A 5ª Câmara Cível do Tribunal de Justiça de Mato Grosso do Sul (TJ-MS) manteve a condenação do município de Paranaíba ao pagamento de R$ 10 mil por danos morais a uma professora da rede municipal que teve seu nome divulgado em vídeo publicado nas redes sociais pelo então prefeito da cidade.
Para o colegiado, a exposição pública da servidora, associada a críticas sobre a apresentação de atestados médicos, configurou violação aos direitos da personalidade e extrapolou os limites da atuação administrativa.
A ação foi proposta após a professora ser mencionada nominalmente em uma gravação divulgada na internet. No conteúdo, o então gestor municipal questionava a quantidade de licenças médicas concedidas a servidores e fazia comentários sobre o tema, citando diretamente a docente.
Em sua defesa, o município sustentou que não houve ato ilícito e argumentou que o prefeito apenas exerceu seu direito à liberdade de expressão ao manifestar insatisfação com o número de afastamentos médicos apresentados por funcionários públicos. Também contestou a existência de dano moral e pediu a redução da indenização fixada em primeira instância.
Ao analisar o recurso, o relator, desembargador Luiz Antônio Cavassa de Almeida, destacou que a Administração Pública dispõe de instrumentos próprios para fiscalizar a regularidade de licenças médicas, como perícias e procedimentos administrativos. Segundo ele, eventual apuração deve observar os limites legais e resguardar informações relacionadas à saúde dos servidores.
O magistrado observou que a divulgação do nome da professora em ambiente virtual, acompanhada de comentários de caráter irônico sobre seus afastamentos, resultou em exposição indevida e atingiu sua esfera pessoal. Para o relator, a conduta foi suficiente para lesionar a honra, a intimidade e a imagem da servidora.

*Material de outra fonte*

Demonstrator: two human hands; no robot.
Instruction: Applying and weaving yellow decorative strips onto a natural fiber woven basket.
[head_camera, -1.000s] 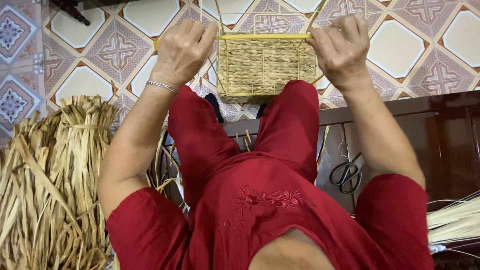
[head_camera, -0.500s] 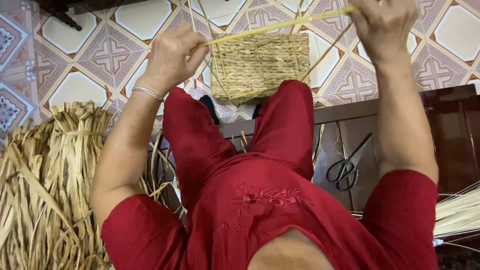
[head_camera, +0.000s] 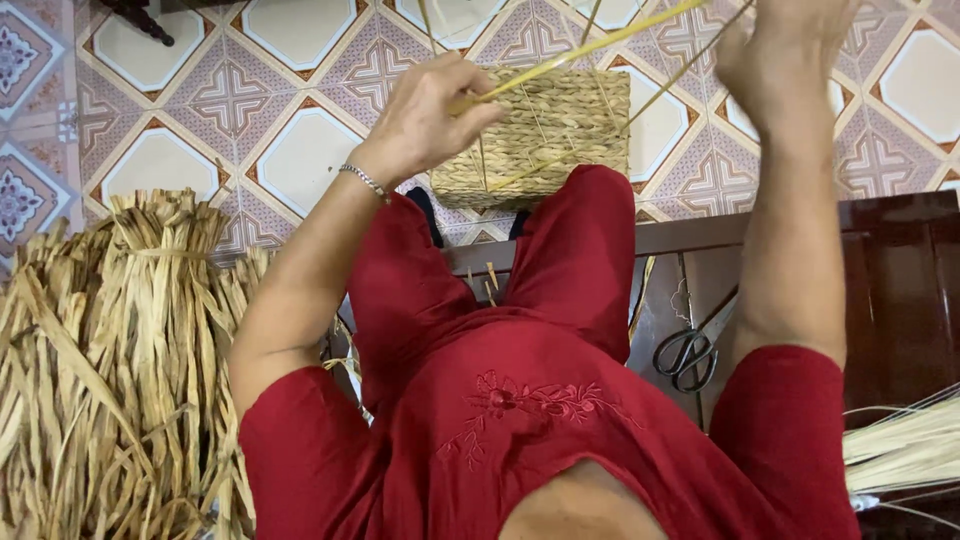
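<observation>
Straw-coloured woven basket (head_camera: 545, 135) rests on the knees above the tiled floor (head_camera: 300, 130). Left hand (head_camera: 430, 115) pinches a yellow strand (head_camera: 590, 45), fingers closed. Right hand (head_camera: 785, 50) is raised, its grip not discernible. Scissors (head_camera: 690, 350) lie well apart.

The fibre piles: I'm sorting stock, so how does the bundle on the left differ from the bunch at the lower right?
The left bundle is broad, flat, crinkled brown strips; the right bunch is thin, straight, pale strands. The left bundle is big, stands on end and is tied near its top; the right bunch is small, lies flat and is cut off by the frame. Both are dried plant fibre, and neither hand touches them.
</observation>
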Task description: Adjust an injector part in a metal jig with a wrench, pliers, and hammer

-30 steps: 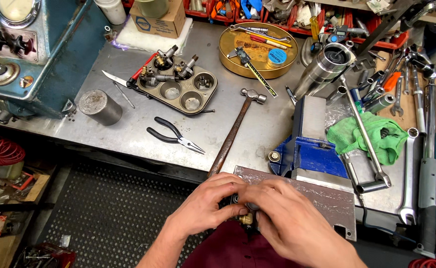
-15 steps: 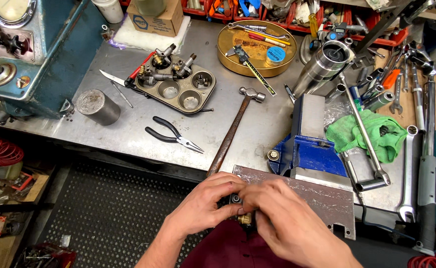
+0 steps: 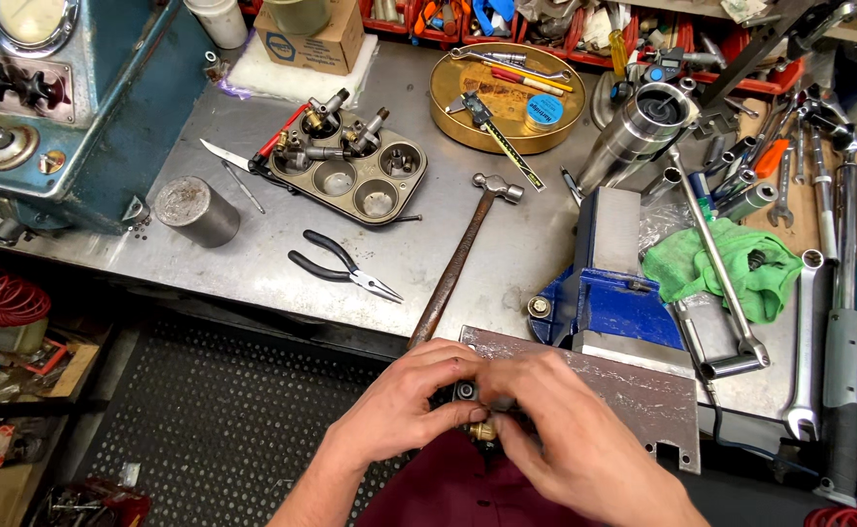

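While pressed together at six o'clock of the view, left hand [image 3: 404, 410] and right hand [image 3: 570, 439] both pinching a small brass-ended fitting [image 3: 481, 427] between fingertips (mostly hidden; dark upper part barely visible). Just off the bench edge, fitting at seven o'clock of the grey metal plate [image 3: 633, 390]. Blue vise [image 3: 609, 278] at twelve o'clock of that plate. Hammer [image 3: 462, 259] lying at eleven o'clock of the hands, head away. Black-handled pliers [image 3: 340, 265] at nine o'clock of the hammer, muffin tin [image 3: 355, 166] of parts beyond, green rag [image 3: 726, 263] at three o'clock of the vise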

O voto também ressaltou que as provas produzidas no processo demonstraram impactos concretos na vida da professora. Conforme os autos, a repercussão da publicação provocou sofrimento psicológico, dificuldades para dormir e receio de frequentar locais públicos.
Quanto ao valor da reparação, o desembargador entendeu que a quantia de R$ 10 mil atende aos critérios de razoabilidade e proporcionalidade, cumprindo tanto a função compensatória quanto o caráter pedagógico da indenização.
O entendimento foi acompanhado de forma unânime pelos demais integrantes da Câmara.